Community Health Worker in Guinea Stops Malaria in its Tracks

Oct 2014
“I'm grateful to StopPalu and USAID for giving me the training and skills to save the lives of the more vulnerable people in my community.”
Mairama Camara, a community health worker, with Fatoumala Diallo, who was successfully treated for malaria. Source: RTI International

In Guinea, malaria is the leading cause of health consultations, and is responsible for 31 percent of hospitalizations and 14.2 percent of deaths. All people, particularly children under 5 and pregnant women, are at risk.

To achieve universal coverage of malaria prevention and case management consistent with World Health Organization recommendations, in 2012, the Ministry of Health adopted a malaria community case management strategy.

In 2014, as part of the President’s Malaria Initiative (PMI), the StopPalu project trained more than 600 community health workers in 14 districts on behavior change, malaria prevention, the use of rapid diagnostic tests, management of simple cases using artemisinin-based combination therapy, and monitoring and evaluation. After training, each community health worker received a kit containing storyboards for behavior change activities, medicines, gloves, a waste disposal box and management tools such as a case management book, home visit forms and monthly reporting forms. Each worker conducts 24 home visits per month.

PMI is led by the U.S. Agency for International Development (USAID) and implemented together with the Centers for Disease Control and Prevention. The StopPalu project is implemented by RTI International.

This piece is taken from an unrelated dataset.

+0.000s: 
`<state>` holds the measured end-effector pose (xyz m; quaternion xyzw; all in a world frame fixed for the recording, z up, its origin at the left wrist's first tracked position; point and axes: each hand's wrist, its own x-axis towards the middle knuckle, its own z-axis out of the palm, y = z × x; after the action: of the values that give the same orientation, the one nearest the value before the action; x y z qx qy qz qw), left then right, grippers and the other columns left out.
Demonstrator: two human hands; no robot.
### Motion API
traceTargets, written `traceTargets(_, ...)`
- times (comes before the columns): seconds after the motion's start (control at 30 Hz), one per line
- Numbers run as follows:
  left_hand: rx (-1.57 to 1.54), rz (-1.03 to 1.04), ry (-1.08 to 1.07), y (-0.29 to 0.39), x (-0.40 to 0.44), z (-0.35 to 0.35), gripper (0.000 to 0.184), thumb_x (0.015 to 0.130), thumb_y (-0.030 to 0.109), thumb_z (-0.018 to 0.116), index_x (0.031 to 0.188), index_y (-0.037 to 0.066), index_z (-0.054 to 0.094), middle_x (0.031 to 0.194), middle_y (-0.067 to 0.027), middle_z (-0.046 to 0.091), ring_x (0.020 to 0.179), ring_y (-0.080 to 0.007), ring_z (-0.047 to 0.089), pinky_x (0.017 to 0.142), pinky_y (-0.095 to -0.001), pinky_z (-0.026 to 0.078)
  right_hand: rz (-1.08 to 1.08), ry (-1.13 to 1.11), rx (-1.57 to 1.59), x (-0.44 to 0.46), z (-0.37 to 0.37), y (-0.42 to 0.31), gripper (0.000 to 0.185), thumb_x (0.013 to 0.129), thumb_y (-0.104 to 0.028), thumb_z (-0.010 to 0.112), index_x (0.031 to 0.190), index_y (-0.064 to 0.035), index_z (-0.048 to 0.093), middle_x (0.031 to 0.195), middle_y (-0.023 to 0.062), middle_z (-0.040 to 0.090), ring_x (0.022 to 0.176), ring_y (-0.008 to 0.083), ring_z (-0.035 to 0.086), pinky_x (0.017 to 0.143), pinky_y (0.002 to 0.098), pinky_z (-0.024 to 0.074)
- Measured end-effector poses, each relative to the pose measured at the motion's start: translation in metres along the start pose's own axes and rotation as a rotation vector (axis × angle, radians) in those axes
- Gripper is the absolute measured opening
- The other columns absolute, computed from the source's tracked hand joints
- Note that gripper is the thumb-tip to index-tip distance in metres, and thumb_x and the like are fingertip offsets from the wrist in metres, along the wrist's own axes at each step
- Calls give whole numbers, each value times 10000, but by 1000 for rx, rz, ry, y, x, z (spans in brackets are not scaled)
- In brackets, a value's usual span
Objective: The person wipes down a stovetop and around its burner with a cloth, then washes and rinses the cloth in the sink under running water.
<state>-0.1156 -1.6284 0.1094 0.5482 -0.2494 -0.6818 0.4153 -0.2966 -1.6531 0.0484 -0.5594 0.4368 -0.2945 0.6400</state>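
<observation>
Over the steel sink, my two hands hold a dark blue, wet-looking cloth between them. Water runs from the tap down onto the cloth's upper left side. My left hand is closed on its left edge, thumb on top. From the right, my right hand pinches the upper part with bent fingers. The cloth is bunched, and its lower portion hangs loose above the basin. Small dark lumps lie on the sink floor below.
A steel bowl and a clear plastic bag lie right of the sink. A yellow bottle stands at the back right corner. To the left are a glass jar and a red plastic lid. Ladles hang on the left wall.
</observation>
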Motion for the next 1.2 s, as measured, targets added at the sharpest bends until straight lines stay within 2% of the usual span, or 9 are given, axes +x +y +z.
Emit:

In April 2014, during a round of home visits to promote healthy behaviors in the villages, Mariama Camara, a project-trained community health worker in the district of Forécariah, found a 5-year-old girl, Fatoumata Diallo, who had been sick with a fever for more than three days. She had all the signs of severe malaria. Camara performed a rapid diagnostic test and it was positive.

The parents, who were desperately worried about their daughter, would not go to the hospital and said that they did not have the means to pay the costs of treatment. After several attempts to explain the gravity of the situation, Camara convinced the parents that Fatoumata could be saved if she were taken to the hospital in the next hour. Camara accompanied Fatoumata and her parents to the urban health center where Fatoumata received adequate, effective and free care. After two days of treatment, she began to eat and play. The parents were so happy that they made Camara their daughter’s godmother.

“I'm grateful to StopPalu and USAID for giving me the training and skills to save the lives of the more vulnerable people in my community,” said Camara.

The StopPalu project, which runs from May 2013 through September 2016, is designed to assist the Government of Guinea in reducing malaria morbidity and mortality through multiple interventions in prevention, diagnosis and treatment, and capacity building of the Ministry of Health and the National Malaria Control Program.